→ **WHAT IS BEING ASKED**: Repeat the data below exactly, with every entry included.

→ **SOURCE RECORDS**:
----------------------------------------
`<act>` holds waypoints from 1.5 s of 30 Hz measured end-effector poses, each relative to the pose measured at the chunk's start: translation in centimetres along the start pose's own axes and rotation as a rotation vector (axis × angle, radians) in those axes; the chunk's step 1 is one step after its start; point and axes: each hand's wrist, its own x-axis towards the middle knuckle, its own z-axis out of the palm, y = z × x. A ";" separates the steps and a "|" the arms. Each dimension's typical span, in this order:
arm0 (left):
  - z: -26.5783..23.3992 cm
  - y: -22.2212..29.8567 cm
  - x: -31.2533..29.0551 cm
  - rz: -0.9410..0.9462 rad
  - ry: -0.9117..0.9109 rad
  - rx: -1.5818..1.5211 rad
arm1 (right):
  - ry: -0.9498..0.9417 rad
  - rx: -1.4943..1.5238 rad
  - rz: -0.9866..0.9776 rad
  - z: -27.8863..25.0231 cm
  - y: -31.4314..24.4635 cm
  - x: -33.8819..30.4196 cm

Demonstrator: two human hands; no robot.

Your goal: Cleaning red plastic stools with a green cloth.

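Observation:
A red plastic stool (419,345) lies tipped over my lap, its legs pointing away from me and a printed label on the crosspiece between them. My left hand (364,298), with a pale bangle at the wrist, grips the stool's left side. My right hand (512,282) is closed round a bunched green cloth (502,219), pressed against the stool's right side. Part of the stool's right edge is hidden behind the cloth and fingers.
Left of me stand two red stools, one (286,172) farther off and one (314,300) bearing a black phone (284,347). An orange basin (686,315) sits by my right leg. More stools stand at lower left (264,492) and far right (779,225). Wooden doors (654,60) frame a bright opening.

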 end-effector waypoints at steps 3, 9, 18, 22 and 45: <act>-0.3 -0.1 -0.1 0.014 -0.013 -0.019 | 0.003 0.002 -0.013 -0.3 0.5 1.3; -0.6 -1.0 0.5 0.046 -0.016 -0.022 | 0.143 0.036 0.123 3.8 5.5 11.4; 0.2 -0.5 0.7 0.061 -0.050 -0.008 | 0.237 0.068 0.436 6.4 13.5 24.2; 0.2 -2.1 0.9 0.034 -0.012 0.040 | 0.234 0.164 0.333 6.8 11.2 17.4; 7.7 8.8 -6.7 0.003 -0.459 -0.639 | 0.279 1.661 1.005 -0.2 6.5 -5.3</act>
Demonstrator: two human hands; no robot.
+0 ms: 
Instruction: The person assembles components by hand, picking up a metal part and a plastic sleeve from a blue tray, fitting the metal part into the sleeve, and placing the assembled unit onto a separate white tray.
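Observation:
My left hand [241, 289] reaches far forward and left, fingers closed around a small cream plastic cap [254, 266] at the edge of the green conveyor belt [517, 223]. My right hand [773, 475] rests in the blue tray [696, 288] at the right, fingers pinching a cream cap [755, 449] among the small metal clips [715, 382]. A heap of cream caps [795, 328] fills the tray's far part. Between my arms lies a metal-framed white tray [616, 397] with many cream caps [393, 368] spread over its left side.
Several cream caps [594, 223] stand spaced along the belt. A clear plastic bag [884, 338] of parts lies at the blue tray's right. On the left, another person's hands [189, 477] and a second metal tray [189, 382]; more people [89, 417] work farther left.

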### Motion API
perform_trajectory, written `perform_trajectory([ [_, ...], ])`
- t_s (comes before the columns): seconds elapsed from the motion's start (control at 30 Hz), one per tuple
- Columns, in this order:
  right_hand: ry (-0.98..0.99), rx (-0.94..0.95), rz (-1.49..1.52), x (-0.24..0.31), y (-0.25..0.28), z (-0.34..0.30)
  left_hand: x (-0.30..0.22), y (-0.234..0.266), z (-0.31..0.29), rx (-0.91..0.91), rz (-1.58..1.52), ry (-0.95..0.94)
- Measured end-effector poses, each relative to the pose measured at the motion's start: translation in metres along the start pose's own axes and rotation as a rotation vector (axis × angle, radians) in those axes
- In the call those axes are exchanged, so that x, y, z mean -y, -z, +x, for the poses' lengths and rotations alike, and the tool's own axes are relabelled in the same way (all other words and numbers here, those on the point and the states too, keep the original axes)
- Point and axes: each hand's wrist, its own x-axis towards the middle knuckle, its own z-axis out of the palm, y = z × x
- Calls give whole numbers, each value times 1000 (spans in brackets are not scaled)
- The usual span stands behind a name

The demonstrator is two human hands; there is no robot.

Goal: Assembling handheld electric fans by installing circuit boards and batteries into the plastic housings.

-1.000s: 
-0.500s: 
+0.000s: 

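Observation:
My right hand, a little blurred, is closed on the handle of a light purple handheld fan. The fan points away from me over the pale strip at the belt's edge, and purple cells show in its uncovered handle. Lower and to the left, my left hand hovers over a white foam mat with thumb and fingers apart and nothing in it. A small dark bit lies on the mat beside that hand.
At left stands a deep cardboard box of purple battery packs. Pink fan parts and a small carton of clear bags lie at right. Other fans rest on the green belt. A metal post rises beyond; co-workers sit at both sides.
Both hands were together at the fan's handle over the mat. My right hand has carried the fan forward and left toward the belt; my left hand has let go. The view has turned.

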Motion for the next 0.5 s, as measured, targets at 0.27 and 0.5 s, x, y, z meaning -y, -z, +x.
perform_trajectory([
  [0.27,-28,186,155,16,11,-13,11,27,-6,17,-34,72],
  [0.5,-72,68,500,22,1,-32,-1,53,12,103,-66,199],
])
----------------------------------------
→ **SOLUTION FOR THIS TASK**:
`<act>` holds waypoints from 1.5 s of 30 Hz measured end-effector poses, each relative to the pose measured at the chunk's start: translation in centimetres along the start pose's own axes and rotation as a rotation vector (axis × angle, radians) in those axes; the chunk's step 1 is one step after its start; point and axes: each hand's wrist, its own x-axis towards the middle knuckle, its own z-axis out of the palm, y = z × x. A ";" separates the steps and a "|" the arms. Each dimension's typical span, in this order:
arm0 (left):
  - z: -26.5783..23.3992 cm
  - y: -22.2212..29.8567 cm
  - x: -31.2533..29.0551 cm
  - rz: -0.9410..0.9462 rad
  - ry: -0.9117..0.9109 rad
  - rx: -1.5818..1.5211 rad
arm1 (right):
  - ry: -0.9498..0.9417 rad
  - rx: -1.4943..1.5238 rad
  - rz: -0.9866..0.9776 rad
  - z: -27.8863..25.0231 cm
  - y: -31.4314..24.4635 cm
  - x: -33.8819..30.4196 cm

Demonstrator: two human hands; no robot.

Your goal: Cleaning red plastic stools with a green cloth.

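Observation:
A red plastic stool (419,345) lies tipped over my lap, its legs pointing away from me and a printed label on the crosspiece between them. My left hand (364,298), with a pale bangle at the wrist, grips the stool's left side. My right hand (512,282) is closed round a bunched green cloth (502,219), pressed against the stool's right side. Part of the stool's right edge is hidden behind the cloth and fingers.
Left of me stand two red stools, one (286,172) farther off and one (314,300) bearing a black phone (284,347). An orange basin (686,315) sits by my right leg. More stools stand at lower left (264,492) and far right (779,225). Wooden doors (654,60) frame a bright opening.
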
 end-effector waypoints at steps 3, 9, 18, 22 and 45: <act>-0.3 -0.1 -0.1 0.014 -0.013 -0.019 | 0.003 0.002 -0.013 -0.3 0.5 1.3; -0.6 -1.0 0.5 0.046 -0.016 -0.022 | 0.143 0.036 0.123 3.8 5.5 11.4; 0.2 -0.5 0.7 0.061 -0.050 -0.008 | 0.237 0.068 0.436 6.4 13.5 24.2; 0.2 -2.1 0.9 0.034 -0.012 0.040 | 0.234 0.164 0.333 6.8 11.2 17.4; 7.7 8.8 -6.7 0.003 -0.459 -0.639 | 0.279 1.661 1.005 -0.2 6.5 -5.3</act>
Demonstrator: two human hands; no robot.
+0 ms: 
Instruction: The person assembles components by hand, picking up a metal part and a plastic sleeve from a blue tray, fitting the metal part into the sleeve, and placing the assembled unit onto a separate white tray.
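Observation:
My left hand [241, 289] reaches far forward and left, fingers closed around a small cream plastic cap [254, 266] at the edge of the green conveyor belt [517, 223]. My right hand [773, 475] rests in the blue tray [696, 288] at the right, fingers pinching a cream cap [755, 449] among the small metal clips [715, 382]. A heap of cream caps [795, 328] fills the tray's far part. Between my arms lies a metal-framed white tray [616, 397] with many cream caps [393, 368] spread over its left side.
Several cream caps [594, 223] stand spaced along the belt. A clear plastic bag [884, 338] of parts lies at the blue tray's right. On the left, another person's hands [189, 477] and a second metal tray [189, 382]; more people [89, 417] work farther left.
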
### Motion API
perform_trajectory, written `perform_trajectory([ [_, ...], ])`
- t_s (comes before the columns): seconds elapsed from the motion's start (control at 30 Hz), one per tuple
- Columns, in this order:
  right_hand: ry (-0.98..0.99), rx (-0.94..0.95), rz (-1.49..1.52), x (-0.24..0.31), y (-0.25..0.28), z (-0.34..0.30)
  left_hand: x (-0.30..0.22), y (-0.234..0.266), z (-0.31..0.29), rx (-0.91..0.91), rz (-1.58..1.52), ry (-0.95..0.94)
- Measured end-effector poses, each relative to the pose measured at the motion's start: translation in metres along the start pose's own axes and rotation as a rotation vector (axis × angle, radians) in those axes
- In the call those axes are exchanged, so that x, y, z mean -y, -z, +x, for the poses' lengths and rotations alike, and the tool's own axes are relabelled in the same way (all other words and numbers here, those on the point and the states too, keep the original axes)
- Point and axes: each hand's wrist, its own x-axis towards the middle knuckle, its own z-axis out of the palm, y = z × x
- Calls give whole numbers, each value times 1000 (spans in brackets are not scaled)
- The usual span stands behind a name

The demonstrator is two human hands; there is no robot.

Goal: Assembling handheld electric fans by installing circuit boards and batteries into the plastic housings.

-1.000s: 
-0.500s: 
+0.000s: 

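Observation:
My right hand, a little blurred, is closed on the handle of a light purple handheld fan. The fan points away from me over the pale strip at the belt's edge, and purple cells show in its uncovered handle. Lower and to the left, my left hand hovers over a white foam mat with thumb and fingers apart and nothing in it. A small dark bit lies on the mat beside that hand.
At left stands a deep cardboard box of purple battery packs. Pink fan parts and a small carton of clear bags lie at right. Other fans rest on the green belt. A metal post rises beyond; co-workers sit at both sides.
Both hands were together at the fan's handle over the mat. My right hand has carried the fan forward and left toward the belt; my left hand has let go. The view has turned.
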
Motion for the next 0.5 s, as measured, targets at 0.27 and 0.5 s, x, y, z meaning -y, -z, +x.
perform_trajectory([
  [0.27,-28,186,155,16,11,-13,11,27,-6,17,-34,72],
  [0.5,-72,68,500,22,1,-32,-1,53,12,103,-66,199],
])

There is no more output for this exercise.